I am with you alway.—Literally, all the days, or, at all times; the words emphasising continuity more than the English adverb. The “days” that were coming might seem long and dark and dreary, but He, their Lord, would be with them, in each of those days, even to the far-off end.
Even unto the end of the world.—Literally, of the age. The phrase is the same as that in Matthew 13:39-40; Matthew 13:49; Matthew 24:13. In Hebrews 9:26 it is used of the time of the appearance of Christ in the flesh, as the beginning of the last age of the world. Like all such words, its meaning widens or contracts according to our point of view. Here the context determines its significance as stretching forward to the end of the age, or aeon, which began with the first Advent of the Christ and shall last until the second.

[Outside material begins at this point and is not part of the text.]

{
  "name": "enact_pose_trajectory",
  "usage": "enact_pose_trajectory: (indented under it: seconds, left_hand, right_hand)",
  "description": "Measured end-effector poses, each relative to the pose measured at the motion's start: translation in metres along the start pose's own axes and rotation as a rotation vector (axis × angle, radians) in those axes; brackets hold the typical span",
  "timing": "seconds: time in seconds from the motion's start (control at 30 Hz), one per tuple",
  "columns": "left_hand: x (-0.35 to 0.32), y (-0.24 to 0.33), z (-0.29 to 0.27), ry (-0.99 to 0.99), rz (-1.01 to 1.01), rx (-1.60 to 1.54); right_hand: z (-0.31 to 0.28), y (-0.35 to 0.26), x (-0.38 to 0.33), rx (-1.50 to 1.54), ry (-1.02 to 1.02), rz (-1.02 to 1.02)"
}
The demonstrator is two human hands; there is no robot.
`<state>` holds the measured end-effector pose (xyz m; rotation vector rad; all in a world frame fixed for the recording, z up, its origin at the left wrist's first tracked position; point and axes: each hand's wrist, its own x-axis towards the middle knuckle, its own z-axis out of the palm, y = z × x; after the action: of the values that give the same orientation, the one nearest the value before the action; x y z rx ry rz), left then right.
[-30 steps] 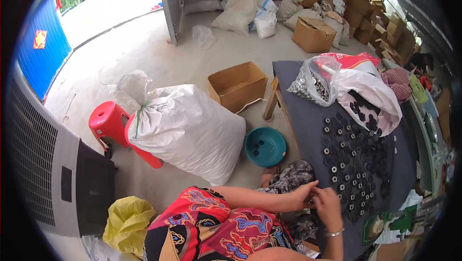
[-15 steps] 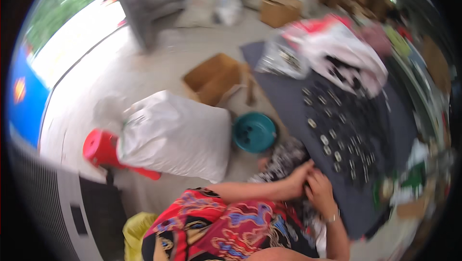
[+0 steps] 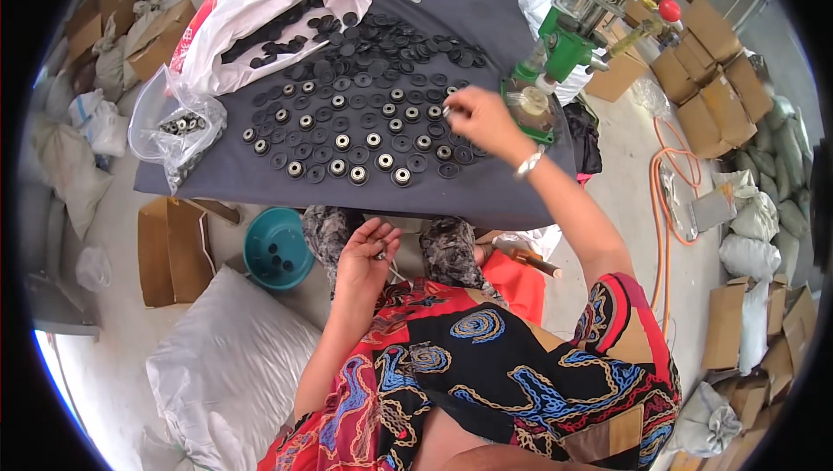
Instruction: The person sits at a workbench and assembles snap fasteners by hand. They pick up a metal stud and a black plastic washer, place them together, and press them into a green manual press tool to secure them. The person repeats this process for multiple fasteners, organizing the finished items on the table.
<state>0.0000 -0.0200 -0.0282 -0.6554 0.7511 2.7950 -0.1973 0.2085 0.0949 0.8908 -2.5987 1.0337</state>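
Over the right part of the grey-covered table (image 3: 260,180), my right hand (image 3: 482,124) pinches a small shiny metal ring (image 3: 447,111) above several black plastic discs (image 3: 416,162). Some discs have a metal ring like a small bearing (image 3: 357,174) seated in the middle; others are bare. My left hand (image 3: 369,256) hangs above my lap, just off the table's near edge, palm partly upward. Its fingers are curled around something small and shiny, too little of which shows to name.
A white-and-red sack (image 3: 252,15) spills black discs at the far left, beside a clear bag (image 3: 165,115) of metal rings. A green hand press (image 3: 542,67) stands at the right edge. Below are a teal basin (image 3: 276,273), a cardboard box (image 3: 169,254) and a white sack (image 3: 230,354).
The view has swung round to face the table. My hands, close together before, are now apart: the right reaches out over the discs, the left stays near my lap.
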Motion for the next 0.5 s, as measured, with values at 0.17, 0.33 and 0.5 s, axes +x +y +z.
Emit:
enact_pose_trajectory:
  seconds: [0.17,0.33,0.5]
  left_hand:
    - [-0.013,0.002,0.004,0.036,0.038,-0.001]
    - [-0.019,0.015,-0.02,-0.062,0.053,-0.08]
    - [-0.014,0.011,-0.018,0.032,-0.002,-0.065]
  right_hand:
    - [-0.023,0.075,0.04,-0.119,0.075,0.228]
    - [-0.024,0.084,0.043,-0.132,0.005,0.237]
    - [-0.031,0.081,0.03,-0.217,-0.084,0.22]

We ask, as we close the Gospel, why it ends thus? why there should be no record of a fact so momentous as the Ascension? The question is one which we cannot fully answer. There is an obvious abruptness in the close of the book as a book. It may be that it was left unfinished. It may be that the fact of the Ascension entered into the elementary instruction of every catechumen, and was therefore taken for granted; or that it was thought of as implied in the promise of Christ’s perpetual presence; or, lastly, that that promise seemed, in its grandeur and its blessedness, to be the consummation of all that Christ had come to accomplish, and therefore as the fitting close of the record of His life and work.